A watch alert example based on two different searches using CHAIN input and Painless script condition

alerting

(Joseph Dissmeyer) #1

Good afternoon! I wanted to share this solution with the community.

This is an example of a watch where you need to run two searches against the same data index looking for two different strings (such as "ERROR" and "TIMEOUT"). Then in the condition you need to trigger a notification alert only if the first search returns results and the second one does not.

Scenario:
You harvest application logs for a critical business application.
Inside of these logs there are entries identifying payment processing connection occurrences, denials, approvals, as well as connection timeouts.
Each log entry is a single line.
You need to create an alert to look for the last 10 minutes of log data for timeout errors as well as missing payment approvals within the same time.
Creating an alert for timeouts is simple enough. But in this case, it is possible that there were only a few seconds where timeouts were seen and before and after the timeouts payment processing appears to be normal, hence an alert isn't needed. In this scenario you want to avoid false alerts especially if the issue seemed to have resolved itself and a full outage did not occur.

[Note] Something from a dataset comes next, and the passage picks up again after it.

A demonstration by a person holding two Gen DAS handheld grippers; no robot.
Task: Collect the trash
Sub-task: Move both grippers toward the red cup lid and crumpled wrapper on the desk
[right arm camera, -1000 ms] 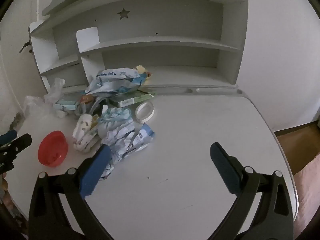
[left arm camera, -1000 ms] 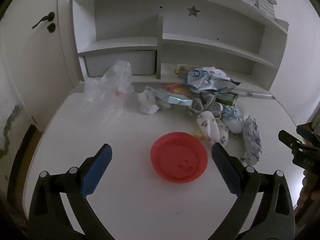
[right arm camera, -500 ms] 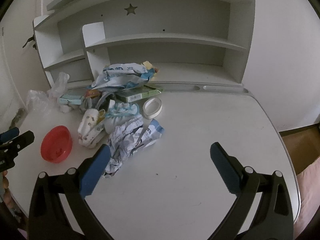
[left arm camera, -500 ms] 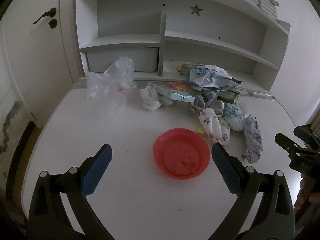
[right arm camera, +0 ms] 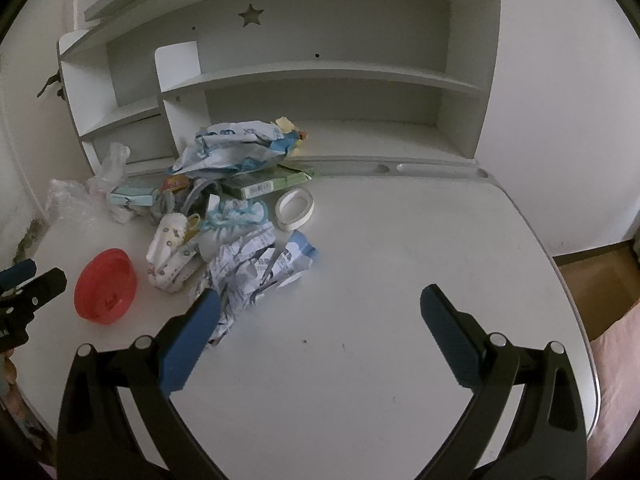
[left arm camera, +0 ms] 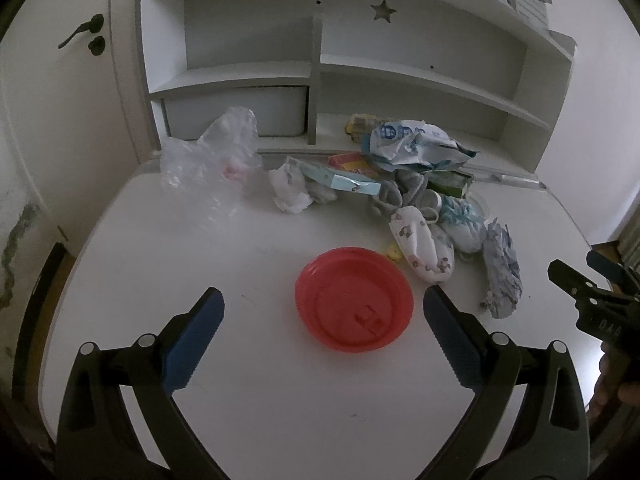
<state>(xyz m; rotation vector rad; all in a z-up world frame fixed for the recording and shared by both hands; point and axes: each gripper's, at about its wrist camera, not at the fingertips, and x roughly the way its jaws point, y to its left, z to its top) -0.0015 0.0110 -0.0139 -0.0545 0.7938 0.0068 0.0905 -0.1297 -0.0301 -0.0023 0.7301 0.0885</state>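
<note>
A red plastic lid (left arm camera: 354,300) (right arm camera: 105,285) lies on the white desk, just ahead of my open left gripper (left arm camera: 323,300) and between its blue pads. Behind it sits a heap of trash: crumpled printed wrappers (left arm camera: 501,268) (right arm camera: 252,268), a blue-white bag (left arm camera: 416,142) (right arm camera: 236,148), a green box (right arm camera: 268,183), a tape roll (right arm camera: 294,209), a crumpled tissue (left arm camera: 289,192) and a clear plastic bag (left arm camera: 212,160). My right gripper (right arm camera: 320,312) is open and empty over bare desk, its left pad next to the printed wrappers.
A white shelf unit (left arm camera: 320,80) (right arm camera: 320,92) with a star cut-out stands along the desk's back edge. A door with a dark handle (left arm camera: 80,36) is at the left. The desk's rounded right edge (right arm camera: 560,280) drops to a wooden floor.
Both grippers have drawn slightly nearer to the desk and the heap; the lid now sits closer between the left pads. Nothing has been gripped.
</note>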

In order to build this watch, we will use the CHAIN input to run the two individual searches, then we will use a simple painless script as logic for the condition.

Here is the example:

{
  "trigger": {
    "schedule": {
      "interval": "10m"
    }
  },
  "input": {
    "chain": {
      "inputs": [
        {
          "first": {
            "search": {
              "request": {
                "search_type": "query_then_fetch",
                "indices": [
                  "your_appl_logs-*"
                ],
                "types": [],
                "body": {
                  "query": {
                    "bool": {
                      "must": [
                        {
                          "query_string": {
                            "query": "\"statusCode\\\":timeout\""
                          }
                        },
                        {
                          "range": {
                            "@timestamp": {
                              "gte": "now-10m"
                            }
                          }
                        }
                      ]
                    }
                  },
                  "_source": [
                    "message"
                  ]
                }
              }
            }
          }
		},
		{
          "second": {
            "search": {
              "request": {
                "search_type": "query_then_fetch",
                "indices": [
                  "application_logs-*"
                ],
                "types": [],
                "body": {
                  "query": {
                    "bool": {
                      "must": [
                        {
                          "query_string": {
							  "query": "\"statusCode\\\":approved\""
                          }
                        },
                        {
                          "range": {
                            "@timestamp": {
                              "gte": "now-10m"
                            }
                          }
                        }
                      ]
                    }
                  },
                  "_source": [
                    "message"
                  ]
                }
              }
            }
          }
        }
      ]
    }
  },
  "condition": {
    "script": {
      "source": "return ctx.payload.first.hits.total > 0 && ctx.payload.second.hits.total == 0",
      "lang": "painless"
    }
  },
  "actions": {
    "email_users": {
      "email": {
        "profile": "standard",
        "attachments": {
          "copy_of_search_results.txt": {
            "data": {
              "format": "json"
            }
          }
        },
        "priority": "high",
        "to": [
          "support@piedpiper.com"
        ],
        "subject": "ELASTIC STACK ALERT: Payment processing issues in Application!",
        "body": {
          "html": "<b>--Alerts Notification Details--</b><br>This alert triggered because a total of <b>{{ctx.payload.first.hits.total}}</b> timeout logs and <b>{{ctx.payload.second.hits.total}}</b> payment approvals were found in the application within the last ten minutes!<br><br><b>ALERT NAME:</b> {{ctx.watch_id}}<br><b>Link to Kibana Dashboard:</b> https://your.secure.link.here"
        }
      }
    }
  },
  "throttle_period": "1h"
}

As you can see this is a very simple rule to achieve a better alert. The concepts should be easy to understand as well.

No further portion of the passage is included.